This is one philosophical way to describe Clubhouse.
“In the market of ideas, the most prized commodity is the ‘public intellectual.’ Podcasts, now the premier delivery system for these figures, have become mobile symposiums, where omnipresent voices furnish a cathedral-like environment.”
This ia pretty deep piece on society, philosophy, political system construct, and social media (and democratization of access to information like Printing Press did but also subject to level of misinformation)
The closest historical analogue to this intellectual dislocation would be the invention of the printing press. Like our own digital age, the Gutenberg revolution marked a point of no return for humanity, and its destabilizing effects were extensive: a century and a half of religious sectarianism, civil war, autos-da-fé, and odium theologicum. A Whiggish reading of history encourages us to see the invention of movable type as inevitably progressive, an event that would ultimately lead to the Scientific Revolution, liberalism, and the Enlightenment. This is true, but it requires taking the long view. As much as print did for literacy, individualism, and science, it did just as much for falsehood, fundamentalism, and disinformation.
Unsurprisingly, people tend to prefer news that is more interactive and democratic—the kind that relies on opinion polling and participation. The news has always encouraged group participation, but not until very recently has it become central to its survival.
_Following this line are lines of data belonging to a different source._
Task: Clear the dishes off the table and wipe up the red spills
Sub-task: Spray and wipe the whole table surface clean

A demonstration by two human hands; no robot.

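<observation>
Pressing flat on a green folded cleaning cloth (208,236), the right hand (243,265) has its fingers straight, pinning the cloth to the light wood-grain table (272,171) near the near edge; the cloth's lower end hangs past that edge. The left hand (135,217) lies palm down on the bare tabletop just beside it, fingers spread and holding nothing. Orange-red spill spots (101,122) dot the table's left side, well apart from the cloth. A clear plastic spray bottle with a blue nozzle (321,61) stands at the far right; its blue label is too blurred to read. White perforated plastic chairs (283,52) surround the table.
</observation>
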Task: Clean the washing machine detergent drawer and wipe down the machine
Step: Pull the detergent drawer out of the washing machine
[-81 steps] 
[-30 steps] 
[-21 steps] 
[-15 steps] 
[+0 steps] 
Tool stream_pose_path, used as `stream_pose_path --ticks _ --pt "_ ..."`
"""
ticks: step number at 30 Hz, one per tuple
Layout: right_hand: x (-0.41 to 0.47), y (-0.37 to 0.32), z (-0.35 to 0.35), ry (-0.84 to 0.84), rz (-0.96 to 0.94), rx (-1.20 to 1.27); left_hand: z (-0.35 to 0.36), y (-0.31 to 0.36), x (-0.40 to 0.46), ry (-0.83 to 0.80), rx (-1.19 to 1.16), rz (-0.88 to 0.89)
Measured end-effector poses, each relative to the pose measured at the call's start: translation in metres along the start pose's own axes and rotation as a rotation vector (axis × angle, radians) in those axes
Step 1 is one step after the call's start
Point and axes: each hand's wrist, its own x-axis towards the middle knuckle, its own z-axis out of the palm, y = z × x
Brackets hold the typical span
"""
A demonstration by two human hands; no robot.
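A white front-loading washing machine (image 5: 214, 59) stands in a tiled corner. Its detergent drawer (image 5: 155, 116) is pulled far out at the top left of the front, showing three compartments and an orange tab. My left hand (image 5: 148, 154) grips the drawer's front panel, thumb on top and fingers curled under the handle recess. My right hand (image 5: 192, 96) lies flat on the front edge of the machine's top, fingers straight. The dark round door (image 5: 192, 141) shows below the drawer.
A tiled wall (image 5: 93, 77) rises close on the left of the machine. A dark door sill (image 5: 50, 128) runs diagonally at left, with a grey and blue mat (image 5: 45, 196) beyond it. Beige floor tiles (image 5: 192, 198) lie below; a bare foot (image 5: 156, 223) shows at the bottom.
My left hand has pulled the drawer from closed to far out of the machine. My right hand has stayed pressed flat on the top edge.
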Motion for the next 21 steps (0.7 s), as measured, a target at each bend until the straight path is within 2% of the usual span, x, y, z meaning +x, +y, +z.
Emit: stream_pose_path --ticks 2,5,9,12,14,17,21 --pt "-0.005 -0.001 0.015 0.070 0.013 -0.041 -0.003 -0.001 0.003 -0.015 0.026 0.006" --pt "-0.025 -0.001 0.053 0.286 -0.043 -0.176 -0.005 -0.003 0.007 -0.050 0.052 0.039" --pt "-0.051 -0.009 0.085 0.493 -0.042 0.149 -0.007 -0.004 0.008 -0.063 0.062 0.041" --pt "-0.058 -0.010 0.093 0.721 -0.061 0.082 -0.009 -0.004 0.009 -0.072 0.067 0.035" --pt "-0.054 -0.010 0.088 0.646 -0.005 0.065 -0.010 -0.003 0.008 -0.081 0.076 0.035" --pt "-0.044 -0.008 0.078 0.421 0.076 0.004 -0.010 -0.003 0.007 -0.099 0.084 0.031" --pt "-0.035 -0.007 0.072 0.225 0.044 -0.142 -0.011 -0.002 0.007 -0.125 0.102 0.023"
It is now truly bi-directional, as social media and blogging platforms allow all information to be shared in one virtual square, where comment threads become rambling appendages to articles, commentaries on the commentary appear in the same space, every voice can be heard at once, and every contribution is equalized by the same sized font.
The question is how much work a person should do to make sense of their reality, both out of self-interest and according to the responsibilities their societies place on them as citizens….But how much sense can an average citizen be expected to make of their reality? How much, for that matter, can the sense-makers? How much time can be set aside every day to consider the rising sea levels, the heating atmosphere, the lopped palm fields, the tyrannies of faraway regimes, poverty, famine, plague, mass surveillance, gun violence, geopolitical crises, nuclear proliferation, institutional political corruption, systemic racism, sexism, homophobia, xenophobia, AI, UBI—and do the deep-sea thinking that all these issues demand.